Employer Credit for Paid Family and Medical Leave

An employer credit in which employers could receive an elective general business credit based on eligible wages paid to qualifying employees with respect to family and medical leave has now been extended through 2025, applying to wages paid in tax years beginning after Dec. 31, 2020.

The employer credit is equal to 12.5% of eligible wages if the rate of payment is 50% of such wages and is increased by 0.25 percentage points (but not above 25%) for each percentage point that the rate of payment exceeds 50%. The maximum amount of family and medical leave that may be taken into account with respect to any qualifying employee is 12 weeks per tax year.

Credit for Health Insurance Costs of Eligible Individuals

The health coverage tax credit, which is a refundable credit equal to 72.5% of the premiums paid by certain individuals for coverage of the individual and qualifying family members under qualified health insurance, has been extended for one year, through 2022.

Treatment of Mortgage Insurance Premiums as Qualified Residence Interest

Mortgage insurance premiums paid or accrued before Jan. 1, 2021 by a taxpayer in connection with acquisition indebtedness with respect to the taxpayer’s qualified residence were treated as deductible qualified residence interest, subject to a phase-out based on the taxpayer’s adjusted gross income (AGI). The amount allowable as a deduction was phased out ratably by 10% for each $1,000 by which the taxpayer’s adjusted gross income exceeded $100,000 ($500 and $50,000, respectively, in the case of a married individual filing a separate return). Thus, the deduction wasn’t allowed if the taxpayer’s AGI exceeded $110,000 ($55,000 in the case of married individual filing a separate return). The CAA extends this treatment through 2021 for amounts paid or incurred after Dec. 31, 2020.
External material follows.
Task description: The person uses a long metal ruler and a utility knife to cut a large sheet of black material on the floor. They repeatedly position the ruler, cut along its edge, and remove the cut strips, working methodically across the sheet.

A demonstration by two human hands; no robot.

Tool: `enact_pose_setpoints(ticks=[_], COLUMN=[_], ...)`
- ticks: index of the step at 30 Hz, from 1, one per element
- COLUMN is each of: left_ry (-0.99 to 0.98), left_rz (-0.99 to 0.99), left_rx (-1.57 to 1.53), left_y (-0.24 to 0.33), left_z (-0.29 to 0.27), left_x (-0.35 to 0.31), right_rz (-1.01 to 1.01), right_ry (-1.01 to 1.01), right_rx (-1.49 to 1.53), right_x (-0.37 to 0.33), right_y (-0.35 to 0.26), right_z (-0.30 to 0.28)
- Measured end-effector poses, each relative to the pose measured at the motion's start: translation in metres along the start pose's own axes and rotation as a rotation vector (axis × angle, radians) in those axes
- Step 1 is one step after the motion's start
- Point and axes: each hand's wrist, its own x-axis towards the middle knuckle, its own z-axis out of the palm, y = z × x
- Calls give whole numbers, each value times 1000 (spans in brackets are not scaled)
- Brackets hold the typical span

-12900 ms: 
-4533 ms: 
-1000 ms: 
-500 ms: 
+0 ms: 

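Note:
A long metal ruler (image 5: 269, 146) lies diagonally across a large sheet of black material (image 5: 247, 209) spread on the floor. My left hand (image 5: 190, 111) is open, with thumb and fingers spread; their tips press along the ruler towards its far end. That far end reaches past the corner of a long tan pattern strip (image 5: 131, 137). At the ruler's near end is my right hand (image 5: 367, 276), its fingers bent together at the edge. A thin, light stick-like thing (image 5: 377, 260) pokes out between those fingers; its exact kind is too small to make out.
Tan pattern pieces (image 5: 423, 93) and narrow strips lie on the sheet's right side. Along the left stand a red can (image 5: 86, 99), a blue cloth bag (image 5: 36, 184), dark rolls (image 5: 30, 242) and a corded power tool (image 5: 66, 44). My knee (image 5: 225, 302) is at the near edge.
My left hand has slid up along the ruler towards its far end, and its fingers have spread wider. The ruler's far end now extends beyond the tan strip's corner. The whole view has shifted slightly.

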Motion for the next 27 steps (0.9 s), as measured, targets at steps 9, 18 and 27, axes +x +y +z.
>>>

Reduction in Medical Expense Deduction Floor

The new CAA makes permanent an itemized deduction for unreimbursed medical expenses to the extent that such expenses exceeded 7.5% of AGI, applicable for tax years beginning after Dec. 31, 2020.

Transition from Deduction for Qualified Tuition and Related Expenses to Increased Income Limitation on Lifetime Learning Credit

The new law removes the different phaseout rules for the American Opportunity Tax Credit and Lifetime Learning Credit and replaces them with a single phaseout, effective for tax years beginning after Dec. 31, 2020. The CAA also repeals the higher education expense deduction for qualified tuition and related expenses tor tax years beginning after Dec. 31, 2020.

Energy Efficient Commercial Buildings Deduction

The deduction for energy efficiency improvements to lighting, heating, cooling, ventilation, and hot water systems of commercial buildings is made permanent with the new law. The Act also added an inflation adjustment for tax years beginning after 2020.

Residential Energy-Efficient Property Credit Extended, Bio-Mass Fuel Property Expenditures Included

For property placed in service after Dec. 31, 2020, the Act extends the phasedown of the personal tax credit, known as the residential energy efficient property (REEP) credit by two years for expenditures of qualified solar electric property, qualified solar water heating property, qualified fuel cell property, qualified small wind energy property, and qualified geothermal heat pump property.

The 26% rate applies to property placed in service before Jan. 1, 2023, and the 22% rate applies to property placed in service after Dec. 31, 2022, and before Jan. 1, 2024. Therefore, the REEP credit will no longer apply for property placed in service after Dec. 31, 2023.